BEGIN DATA SECTION
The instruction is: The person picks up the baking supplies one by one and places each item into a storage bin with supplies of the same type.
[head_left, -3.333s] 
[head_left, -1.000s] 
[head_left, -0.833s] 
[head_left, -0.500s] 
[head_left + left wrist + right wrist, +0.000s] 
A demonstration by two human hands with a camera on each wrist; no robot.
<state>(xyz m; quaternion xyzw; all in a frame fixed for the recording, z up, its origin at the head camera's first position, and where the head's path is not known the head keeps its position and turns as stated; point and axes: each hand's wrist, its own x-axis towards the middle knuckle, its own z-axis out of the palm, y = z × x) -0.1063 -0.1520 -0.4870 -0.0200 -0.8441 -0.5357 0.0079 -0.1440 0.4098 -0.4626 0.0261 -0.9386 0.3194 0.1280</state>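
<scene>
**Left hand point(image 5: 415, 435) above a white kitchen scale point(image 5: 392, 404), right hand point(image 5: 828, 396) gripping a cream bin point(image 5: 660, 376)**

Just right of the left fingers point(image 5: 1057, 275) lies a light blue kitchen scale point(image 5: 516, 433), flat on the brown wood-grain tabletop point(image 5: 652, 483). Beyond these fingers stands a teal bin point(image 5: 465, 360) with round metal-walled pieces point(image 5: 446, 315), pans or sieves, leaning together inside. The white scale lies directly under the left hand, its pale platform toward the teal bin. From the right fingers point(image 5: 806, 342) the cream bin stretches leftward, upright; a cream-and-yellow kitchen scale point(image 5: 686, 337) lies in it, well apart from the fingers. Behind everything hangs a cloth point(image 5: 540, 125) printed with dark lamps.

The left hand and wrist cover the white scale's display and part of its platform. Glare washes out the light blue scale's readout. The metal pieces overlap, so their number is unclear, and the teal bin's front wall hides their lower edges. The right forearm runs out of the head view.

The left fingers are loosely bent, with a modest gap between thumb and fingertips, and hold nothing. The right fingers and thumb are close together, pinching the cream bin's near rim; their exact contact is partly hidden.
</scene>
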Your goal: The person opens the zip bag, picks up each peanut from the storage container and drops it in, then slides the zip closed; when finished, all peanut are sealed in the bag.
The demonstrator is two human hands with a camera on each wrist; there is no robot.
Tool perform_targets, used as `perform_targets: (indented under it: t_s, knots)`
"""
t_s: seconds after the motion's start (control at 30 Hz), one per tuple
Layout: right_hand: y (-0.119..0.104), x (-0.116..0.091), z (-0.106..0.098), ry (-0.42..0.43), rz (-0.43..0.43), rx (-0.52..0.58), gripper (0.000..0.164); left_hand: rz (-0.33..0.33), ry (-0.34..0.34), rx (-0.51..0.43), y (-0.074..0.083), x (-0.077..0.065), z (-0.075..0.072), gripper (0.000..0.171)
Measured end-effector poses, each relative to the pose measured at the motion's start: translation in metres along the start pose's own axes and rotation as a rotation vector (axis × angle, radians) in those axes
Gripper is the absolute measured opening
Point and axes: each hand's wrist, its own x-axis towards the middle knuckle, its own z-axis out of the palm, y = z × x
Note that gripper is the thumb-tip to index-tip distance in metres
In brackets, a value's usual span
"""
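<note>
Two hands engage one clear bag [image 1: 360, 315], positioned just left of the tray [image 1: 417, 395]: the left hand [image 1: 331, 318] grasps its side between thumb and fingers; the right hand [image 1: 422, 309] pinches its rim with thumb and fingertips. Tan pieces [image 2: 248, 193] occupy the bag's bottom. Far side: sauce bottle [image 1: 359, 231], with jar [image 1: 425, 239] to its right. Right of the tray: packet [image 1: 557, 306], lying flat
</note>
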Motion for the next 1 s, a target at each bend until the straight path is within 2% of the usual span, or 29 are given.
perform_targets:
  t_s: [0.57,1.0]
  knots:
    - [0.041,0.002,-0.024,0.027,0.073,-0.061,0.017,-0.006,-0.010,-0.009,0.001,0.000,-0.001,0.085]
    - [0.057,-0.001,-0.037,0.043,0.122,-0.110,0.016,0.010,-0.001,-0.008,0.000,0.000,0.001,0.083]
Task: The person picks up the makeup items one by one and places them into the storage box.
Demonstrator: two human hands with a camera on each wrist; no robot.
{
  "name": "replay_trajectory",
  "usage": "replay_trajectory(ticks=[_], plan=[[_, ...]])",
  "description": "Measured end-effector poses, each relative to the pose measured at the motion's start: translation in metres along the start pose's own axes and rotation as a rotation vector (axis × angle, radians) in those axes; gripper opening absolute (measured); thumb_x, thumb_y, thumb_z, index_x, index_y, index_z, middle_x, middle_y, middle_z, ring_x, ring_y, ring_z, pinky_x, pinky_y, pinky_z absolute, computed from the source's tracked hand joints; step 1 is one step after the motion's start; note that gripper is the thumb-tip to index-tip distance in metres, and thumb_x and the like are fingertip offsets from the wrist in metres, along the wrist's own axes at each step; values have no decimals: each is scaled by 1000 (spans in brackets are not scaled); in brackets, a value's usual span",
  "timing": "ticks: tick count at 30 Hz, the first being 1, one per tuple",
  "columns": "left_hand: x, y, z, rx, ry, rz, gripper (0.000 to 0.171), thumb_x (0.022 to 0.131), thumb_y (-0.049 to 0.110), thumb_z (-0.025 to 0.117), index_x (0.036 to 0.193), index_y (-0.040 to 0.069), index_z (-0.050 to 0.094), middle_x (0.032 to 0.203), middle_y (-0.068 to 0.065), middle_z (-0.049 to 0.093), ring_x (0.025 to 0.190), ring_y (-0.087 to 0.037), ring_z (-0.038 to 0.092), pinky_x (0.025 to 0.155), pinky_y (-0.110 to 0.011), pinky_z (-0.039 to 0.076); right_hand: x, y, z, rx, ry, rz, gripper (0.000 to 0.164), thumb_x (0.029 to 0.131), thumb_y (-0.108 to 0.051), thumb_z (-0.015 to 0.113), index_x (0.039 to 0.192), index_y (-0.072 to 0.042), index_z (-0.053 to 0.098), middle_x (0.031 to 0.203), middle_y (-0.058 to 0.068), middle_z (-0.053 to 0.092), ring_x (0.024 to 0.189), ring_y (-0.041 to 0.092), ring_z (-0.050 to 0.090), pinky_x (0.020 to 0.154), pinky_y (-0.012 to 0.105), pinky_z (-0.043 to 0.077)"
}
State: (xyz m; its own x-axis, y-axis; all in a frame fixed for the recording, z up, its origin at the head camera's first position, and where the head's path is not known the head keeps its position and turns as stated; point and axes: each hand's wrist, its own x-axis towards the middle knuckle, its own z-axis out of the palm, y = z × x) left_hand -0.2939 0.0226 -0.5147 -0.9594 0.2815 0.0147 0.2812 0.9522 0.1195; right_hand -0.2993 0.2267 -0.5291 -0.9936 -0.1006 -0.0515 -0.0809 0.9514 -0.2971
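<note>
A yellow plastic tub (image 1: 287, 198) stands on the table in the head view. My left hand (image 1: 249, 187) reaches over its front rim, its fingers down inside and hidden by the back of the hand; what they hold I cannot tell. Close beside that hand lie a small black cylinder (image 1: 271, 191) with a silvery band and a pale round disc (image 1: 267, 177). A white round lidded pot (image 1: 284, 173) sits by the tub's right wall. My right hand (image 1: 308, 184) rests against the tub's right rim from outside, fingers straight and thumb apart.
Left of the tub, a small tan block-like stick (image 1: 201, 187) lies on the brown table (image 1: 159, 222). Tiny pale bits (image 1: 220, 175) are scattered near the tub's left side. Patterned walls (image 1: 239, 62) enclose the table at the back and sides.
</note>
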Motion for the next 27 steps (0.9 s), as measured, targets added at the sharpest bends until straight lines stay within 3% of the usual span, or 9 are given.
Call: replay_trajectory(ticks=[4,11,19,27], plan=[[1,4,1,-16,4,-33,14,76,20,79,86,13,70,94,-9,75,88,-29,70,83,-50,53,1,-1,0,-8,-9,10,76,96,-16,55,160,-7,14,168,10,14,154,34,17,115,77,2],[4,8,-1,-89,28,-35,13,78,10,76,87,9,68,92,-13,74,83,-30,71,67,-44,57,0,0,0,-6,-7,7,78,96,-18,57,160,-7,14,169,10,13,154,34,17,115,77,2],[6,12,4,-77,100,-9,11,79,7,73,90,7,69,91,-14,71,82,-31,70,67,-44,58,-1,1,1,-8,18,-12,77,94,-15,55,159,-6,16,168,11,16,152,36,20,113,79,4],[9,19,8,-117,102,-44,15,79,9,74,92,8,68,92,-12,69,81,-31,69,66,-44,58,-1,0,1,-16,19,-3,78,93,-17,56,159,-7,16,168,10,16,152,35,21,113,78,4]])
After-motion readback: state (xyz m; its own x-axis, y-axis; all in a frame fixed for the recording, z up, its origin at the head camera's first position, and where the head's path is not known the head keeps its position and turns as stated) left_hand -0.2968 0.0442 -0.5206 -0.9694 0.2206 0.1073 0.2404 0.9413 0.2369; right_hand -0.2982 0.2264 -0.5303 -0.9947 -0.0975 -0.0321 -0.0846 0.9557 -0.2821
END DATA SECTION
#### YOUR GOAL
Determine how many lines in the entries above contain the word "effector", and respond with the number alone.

#### OUTPUT OF THE TASK
2